• Exercise: Repeat what the lines below say, word for word, and skip every image.

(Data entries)
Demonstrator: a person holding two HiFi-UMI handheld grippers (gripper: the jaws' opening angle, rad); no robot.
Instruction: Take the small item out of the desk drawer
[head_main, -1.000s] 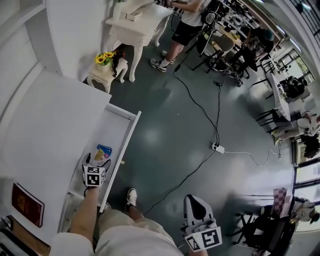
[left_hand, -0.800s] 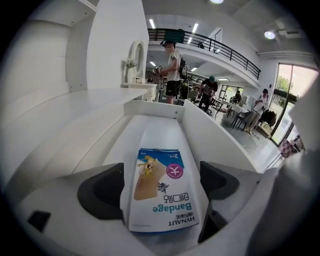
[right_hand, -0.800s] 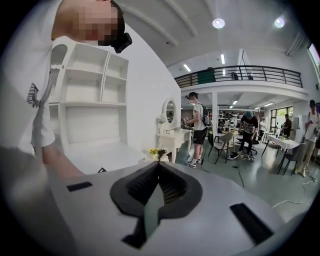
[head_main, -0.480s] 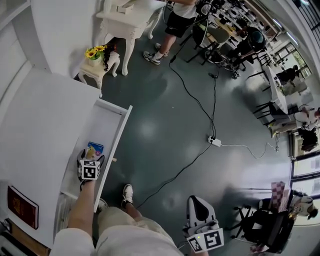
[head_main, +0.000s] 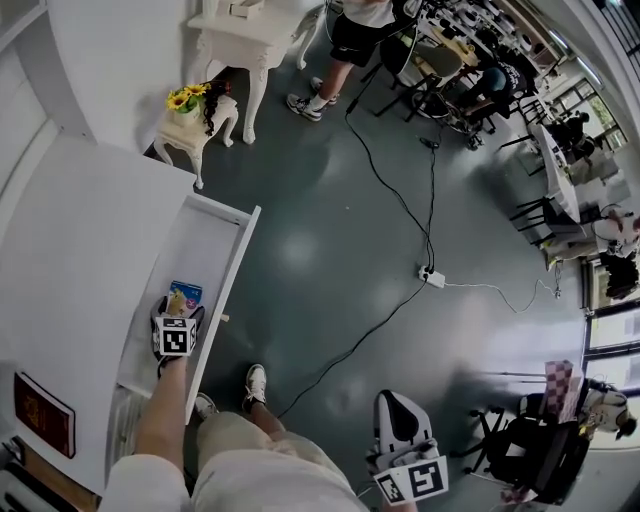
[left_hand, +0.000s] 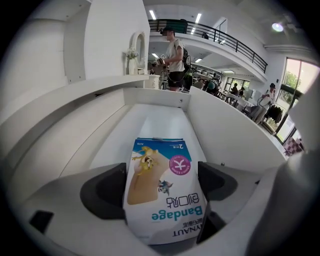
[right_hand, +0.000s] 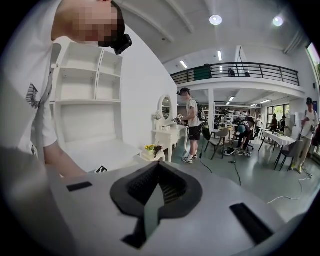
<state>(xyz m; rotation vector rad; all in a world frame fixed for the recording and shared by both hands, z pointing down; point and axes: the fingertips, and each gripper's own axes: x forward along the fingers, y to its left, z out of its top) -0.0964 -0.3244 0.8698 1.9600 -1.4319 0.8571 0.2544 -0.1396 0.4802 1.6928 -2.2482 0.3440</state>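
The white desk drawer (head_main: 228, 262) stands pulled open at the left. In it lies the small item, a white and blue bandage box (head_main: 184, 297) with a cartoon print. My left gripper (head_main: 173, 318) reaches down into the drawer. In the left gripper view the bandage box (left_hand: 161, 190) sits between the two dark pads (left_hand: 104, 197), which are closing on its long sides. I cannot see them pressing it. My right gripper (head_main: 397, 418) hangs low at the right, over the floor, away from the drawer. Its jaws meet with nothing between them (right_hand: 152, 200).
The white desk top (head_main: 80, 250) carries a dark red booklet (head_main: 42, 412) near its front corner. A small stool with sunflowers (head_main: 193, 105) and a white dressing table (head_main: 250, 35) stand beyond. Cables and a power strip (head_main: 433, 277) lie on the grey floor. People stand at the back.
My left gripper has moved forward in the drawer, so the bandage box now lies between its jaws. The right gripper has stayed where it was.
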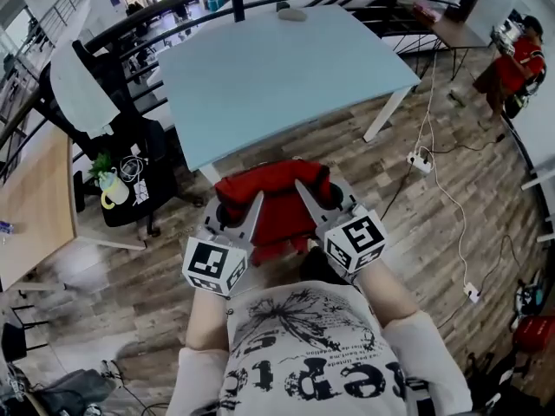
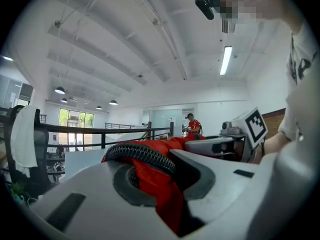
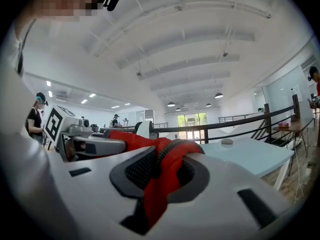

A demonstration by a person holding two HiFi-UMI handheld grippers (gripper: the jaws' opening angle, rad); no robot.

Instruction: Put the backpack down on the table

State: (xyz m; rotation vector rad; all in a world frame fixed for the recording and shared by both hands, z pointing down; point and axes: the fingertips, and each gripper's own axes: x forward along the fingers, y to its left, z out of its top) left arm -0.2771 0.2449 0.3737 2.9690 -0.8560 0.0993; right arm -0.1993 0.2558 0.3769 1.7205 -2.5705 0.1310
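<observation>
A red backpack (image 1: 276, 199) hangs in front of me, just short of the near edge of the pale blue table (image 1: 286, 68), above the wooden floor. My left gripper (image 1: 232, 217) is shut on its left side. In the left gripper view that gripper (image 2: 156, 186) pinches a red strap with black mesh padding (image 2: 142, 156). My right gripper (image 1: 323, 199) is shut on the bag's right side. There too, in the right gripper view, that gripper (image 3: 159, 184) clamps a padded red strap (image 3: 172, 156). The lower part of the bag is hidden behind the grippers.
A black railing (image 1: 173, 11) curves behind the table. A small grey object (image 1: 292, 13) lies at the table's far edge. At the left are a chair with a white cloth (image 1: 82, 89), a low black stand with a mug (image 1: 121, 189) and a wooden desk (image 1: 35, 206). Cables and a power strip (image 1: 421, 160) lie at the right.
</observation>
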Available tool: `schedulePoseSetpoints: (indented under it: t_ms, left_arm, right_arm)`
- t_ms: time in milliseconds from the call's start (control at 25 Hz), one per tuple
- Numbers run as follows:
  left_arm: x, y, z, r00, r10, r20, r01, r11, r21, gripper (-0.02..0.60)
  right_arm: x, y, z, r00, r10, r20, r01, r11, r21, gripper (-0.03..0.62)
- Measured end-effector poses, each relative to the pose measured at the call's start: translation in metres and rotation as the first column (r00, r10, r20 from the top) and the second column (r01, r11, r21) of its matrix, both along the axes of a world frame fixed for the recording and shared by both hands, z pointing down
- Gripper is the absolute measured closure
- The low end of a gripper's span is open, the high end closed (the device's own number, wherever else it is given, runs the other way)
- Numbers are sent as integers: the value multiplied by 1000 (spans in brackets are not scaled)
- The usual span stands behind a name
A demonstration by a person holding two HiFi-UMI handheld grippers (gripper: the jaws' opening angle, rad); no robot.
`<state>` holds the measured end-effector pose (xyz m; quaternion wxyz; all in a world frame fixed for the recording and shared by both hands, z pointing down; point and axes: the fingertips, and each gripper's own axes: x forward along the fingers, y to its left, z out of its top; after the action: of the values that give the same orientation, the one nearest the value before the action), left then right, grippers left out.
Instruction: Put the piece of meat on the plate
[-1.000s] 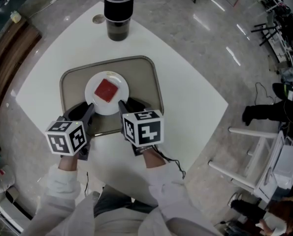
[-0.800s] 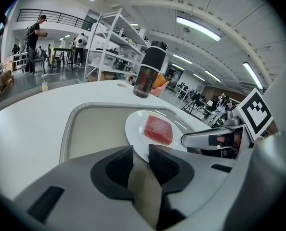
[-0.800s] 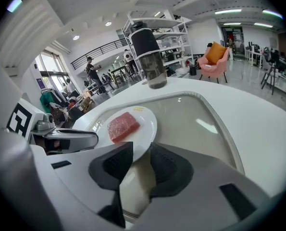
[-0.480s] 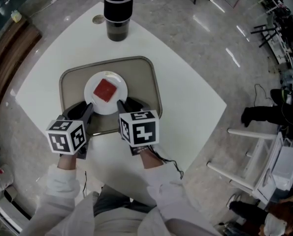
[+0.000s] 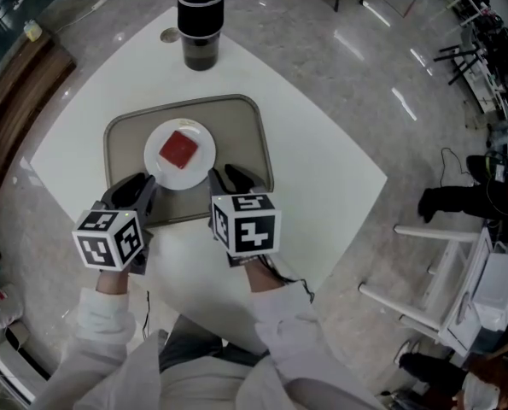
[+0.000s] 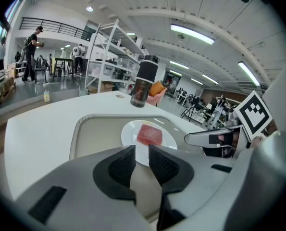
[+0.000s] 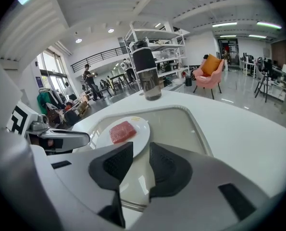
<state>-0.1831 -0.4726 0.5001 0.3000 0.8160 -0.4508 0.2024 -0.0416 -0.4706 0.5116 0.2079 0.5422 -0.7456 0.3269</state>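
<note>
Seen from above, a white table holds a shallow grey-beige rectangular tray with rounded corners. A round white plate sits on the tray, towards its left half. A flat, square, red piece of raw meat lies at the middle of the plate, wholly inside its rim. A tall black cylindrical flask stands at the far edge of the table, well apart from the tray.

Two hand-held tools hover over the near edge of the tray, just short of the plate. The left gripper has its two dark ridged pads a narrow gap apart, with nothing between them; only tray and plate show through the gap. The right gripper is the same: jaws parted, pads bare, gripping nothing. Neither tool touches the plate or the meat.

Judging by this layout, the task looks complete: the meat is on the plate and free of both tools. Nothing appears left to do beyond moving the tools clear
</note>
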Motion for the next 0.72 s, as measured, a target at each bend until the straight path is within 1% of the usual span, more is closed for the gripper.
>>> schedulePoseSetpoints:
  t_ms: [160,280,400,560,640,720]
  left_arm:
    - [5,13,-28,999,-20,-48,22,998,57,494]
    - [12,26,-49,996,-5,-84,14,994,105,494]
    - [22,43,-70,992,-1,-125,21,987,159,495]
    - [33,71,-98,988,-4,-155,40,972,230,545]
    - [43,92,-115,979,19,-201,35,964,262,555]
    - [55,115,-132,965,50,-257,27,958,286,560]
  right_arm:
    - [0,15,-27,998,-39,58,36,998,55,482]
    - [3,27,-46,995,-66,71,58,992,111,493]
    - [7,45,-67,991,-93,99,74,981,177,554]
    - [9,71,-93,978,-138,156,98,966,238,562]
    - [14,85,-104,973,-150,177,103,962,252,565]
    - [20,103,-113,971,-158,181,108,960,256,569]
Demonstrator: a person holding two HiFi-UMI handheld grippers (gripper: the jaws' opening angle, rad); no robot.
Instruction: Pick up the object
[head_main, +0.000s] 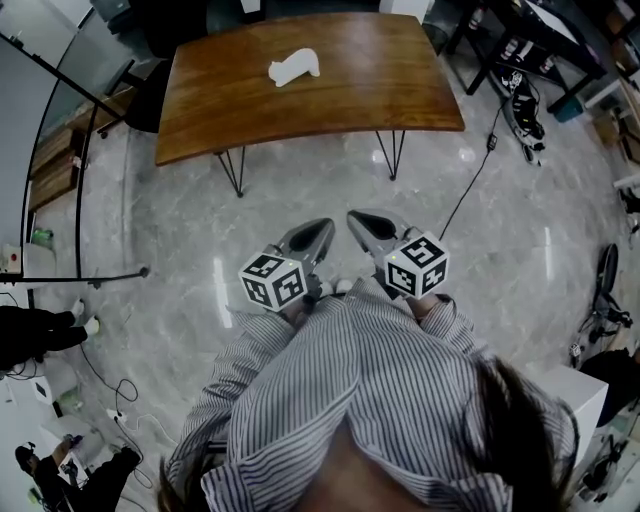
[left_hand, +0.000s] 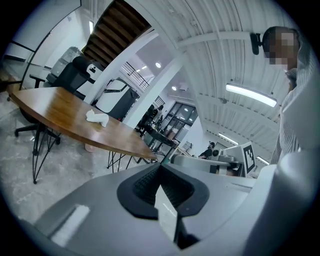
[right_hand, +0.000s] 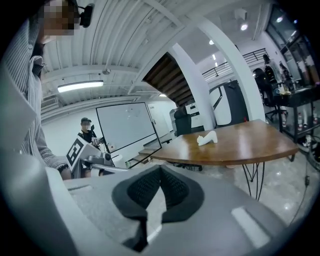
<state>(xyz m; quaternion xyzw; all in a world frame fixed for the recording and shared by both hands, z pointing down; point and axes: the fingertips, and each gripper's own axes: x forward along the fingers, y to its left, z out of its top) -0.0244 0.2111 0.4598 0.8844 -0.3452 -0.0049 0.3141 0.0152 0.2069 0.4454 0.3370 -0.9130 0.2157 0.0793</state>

• Result below:
Demonstrator: a person holding two HiFi-UMI handheld grippers (gripper: the jaws' opening angle, rad); no robot.
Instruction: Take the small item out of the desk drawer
[head_main, -1.000s] 
[left_hand, -0.800s] 
[right_hand, -0.800s] 
[head_main, -0.480s] 
[head_main, +0.000s] 
[left_hand, +0.000s] 
[right_hand, +0.000s] 
<state>(xyz m; rotation vector rad; all in a world frame fixed for the recording and shared by both hands, z pointing down; point and axes: the fingertips, and each gripper's own axes: x forward along the fingers, y to its left, z out of its top) -0.0964 -0.3244 0.8698 1.9600 -1.4319 0.8571 0.2544 -0.1396 0.4802 1.6928 -2.2482 0.3440</state>
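The white desk drawer (head_main: 228, 262) stands pulled open at the left. In it lies the small item, a white and blue bandage box (head_main: 184, 297) with a cartoon print. My left gripper (head_main: 173, 318) reaches down into the drawer. In the left gripper view the bandage box (left_hand: 161, 190) sits between the two dark pads (left_hand: 104, 197), which are closing on its long sides. I cannot see them pressing it. My right gripper (head_main: 397, 418) hangs low at the right, over the floor, away from the drawer. Its jaws meet with nothing between them (right_hand: 152, 200).
The white desk top (head_main: 80, 250) carries a dark red booklet (head_main: 42, 412) near its front corner. A small stool with sunflowers (head_main: 193, 105) and a white dressing table (head_main: 250, 35) stand beyond. Cables and a power strip (head_main: 433, 277) lie on the grey floor. People stand at the back.
My left gripper has moved forward in the drawer, so the bandage box now lies between its jaws. The right gripper has stayed where it was.
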
A demonstration by a person holding two HiFi-UMI handheld grippers (gripper: the jaws' opening angle, rad); no robot.

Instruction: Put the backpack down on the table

State: (xyz m; rotation vector rad; all in a world frame fixed for the recording and shared by both hands, z pointing down; point and axes: the fingertips, and each gripper's own axes: x forward along the fingers, y to its left, z out of its top) left arm -0.2771 0.2449 0.3737 2.9690 -0.8560 0.0993; right arm -0.1993 0.2558 0.3769 1.7205 -2.5705 0.1310
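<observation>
A red backpack (image 1: 276, 199) hangs in front of me, just short of the near edge of the pale blue table (image 1: 286, 68), above the wooden floor. My left gripper (image 1: 232, 217) is shut on its left side. In the left gripper view that gripper (image 2: 156, 186) pinches a red strap with black mesh padding (image 2: 142, 156). My right gripper (image 1: 323, 199) is shut on the bag's right side. There too, in the right gripper view, that gripper (image 3: 159, 184) clamps a padded red strap (image 3: 172, 156). The lower part of the bag is hidden behind the grippers.
A black railing (image 1: 173, 11) curves behind the table. A small grey object (image 1: 292, 13) lies at the table's far edge. At the left are a chair with a white cloth (image 1: 82, 89), a low black stand with a mug (image 1: 121, 189) and a wooden desk (image 1: 35, 206). Cables and a power strip (image 1: 421, 160) lie at the right.
</observation>
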Available tool: `schedulePoseSetpoints: (indented under it: t_ms, left_arm, right_arm)`
- t_ms: time in milliseconds from the call's start (control at 25 Hz), one per tuple
- Numbers run as follows:
  left_arm: x, y, z, r00, r10, r20, r01, r11, r21, gripper (-0.02..0.60)
  right_arm: x, y, z, r00, r10, r20, r01, r11, r21, gripper (-0.03..0.62)
- Measured end-effector poses, each relative to the pose measured at the call's start: translation in metres and rotation as the first column (r00, r10, r20 from the top) and the second column (r01, r11, r21) of its matrix, both along the axes of a world frame fixed for the recording and shared by both hands, z pointing down
- Gripper is the absolute measured closure
- The low end of a gripper's span is open, the high end closed (the device's own number, wherever else it is given, runs the other way)
- Numbers are sent as integers: the value multiplied by 1000 (spans in brackets are not scaled)
- The usual span stands behind a name
A demonstration by a person holding two HiFi-UMI handheld grippers (gripper: the jaws' opening angle, rad); no robot.
`<state>` holds the measured end-effector pose (xyz m; quaternion wxyz; all in a world frame fixed for the recording and shared by both hands, z pointing down; point and axes: the fingertips, and each gripper's own axes: x forward along the fingers, y to its left, z out of its top; after the action: of the values that give the same orientation, the one nearest the value before the action), left then right, grippers left out.
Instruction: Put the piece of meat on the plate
[-1.000s] 
[-0.800s] 
[-0.800s] 
[-0.480s] 
[+0.000s] 
[+0.000s] 
[+0.000s] 
<state>-0.1831 -0.4726 0.5001 0.3000 0.8160 -0.4508 0.2024 -0.0416 -0.4706 0.5116 0.2079 0.5422 -0.7456 0.3269</state>
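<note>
Seen from above, a white table holds a shallow grey-beige rectangular tray with rounded corners. A round white plate sits on the tray, towards its left half. A flat, square, red piece of raw meat lies at the middle of the plate, wholly inside its rim. A tall black cylindrical flask stands at the far edge of the table, well apart from the tray.

Two hand-held tools hover over the near edge of the tray, just short of the plate. The left gripper has its two dark ridged pads a narrow gap apart, with nothing between them; only tray and plate show through the gap. The right gripper is the same: jaws parted, pads bare, gripping nothing. Neither tool touches the plate or the meat.

Judging by this layout, the task looks complete: the meat is on the plate and free of both tools. Nothing appears left to do beyond moving the tools clear
</note>
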Motion for the next 0.72 s, as measured, a target at each bend until the straight path is within 1% of the usual span, more is closed for the gripper.
>>> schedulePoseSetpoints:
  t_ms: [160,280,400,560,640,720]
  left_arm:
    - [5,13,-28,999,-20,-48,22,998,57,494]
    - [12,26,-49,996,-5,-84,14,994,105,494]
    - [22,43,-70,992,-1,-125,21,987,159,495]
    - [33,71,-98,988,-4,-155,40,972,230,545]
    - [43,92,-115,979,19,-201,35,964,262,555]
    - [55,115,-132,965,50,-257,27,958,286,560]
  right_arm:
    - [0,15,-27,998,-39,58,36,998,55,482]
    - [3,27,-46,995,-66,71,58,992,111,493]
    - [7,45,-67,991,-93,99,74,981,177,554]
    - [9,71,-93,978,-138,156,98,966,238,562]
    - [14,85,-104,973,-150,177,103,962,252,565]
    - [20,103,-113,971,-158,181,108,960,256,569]
Demonstrator: a person holding two HiFi-UMI handheld grippers (gripper: the jaws' opening angle, rad); no robot.
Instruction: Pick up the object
[head_main, +0.000s] 
[left_hand, +0.000s] 
[right_hand, +0.000s] 
<state>(xyz m; quaternion xyzw; all in a world frame fixed for the recording and shared by both hands, z pointing down; point and axes: the fingertips, and each gripper's own axes: x forward along the fingers, y to its left, z out of its top) -0.0244 0.2111 0.4598 0.8844 -0.3452 -0.0049 0.3141 0.0152 0.2069 0.4454 0.3370 -0.9130 0.2157 0.0793</state>

The output has been completed.